Lift out all lines below that contain "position".

☆ ☆ ☆ ☆ ☆ ☆ ☆

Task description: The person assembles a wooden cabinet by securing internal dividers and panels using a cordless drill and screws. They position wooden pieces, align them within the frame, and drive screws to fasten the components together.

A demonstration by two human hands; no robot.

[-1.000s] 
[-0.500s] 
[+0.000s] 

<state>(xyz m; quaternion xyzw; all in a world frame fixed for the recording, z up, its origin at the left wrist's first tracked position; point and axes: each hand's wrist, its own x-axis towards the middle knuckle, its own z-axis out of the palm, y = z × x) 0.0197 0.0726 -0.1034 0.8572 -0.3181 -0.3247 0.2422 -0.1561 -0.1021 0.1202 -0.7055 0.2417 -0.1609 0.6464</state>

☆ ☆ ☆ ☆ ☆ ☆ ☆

Task solution.
Task description: The person assembles a wooden cabinet by securing internal dividers and panels using a cordless drill and screws. They position wooden pieces, align them within the frame, and drive screws to fasten the components together.
<state>(xyz m; quaternion xyzw; all in a world frame fixed for the recording, z up, its origin at the left wrist's first tracked position; point and axes: each hand's wrist, its own x-axis towards the middle knuckle, its own z-axis out of the palm, y = z × x) 0.0197 0.0726 -0.1034 0.8572 -0.3181 -0.3247 0.2422 -0.1561 -0.1021 0.1202 -0.7055 0.2417 -0.1609 0.6464</state>

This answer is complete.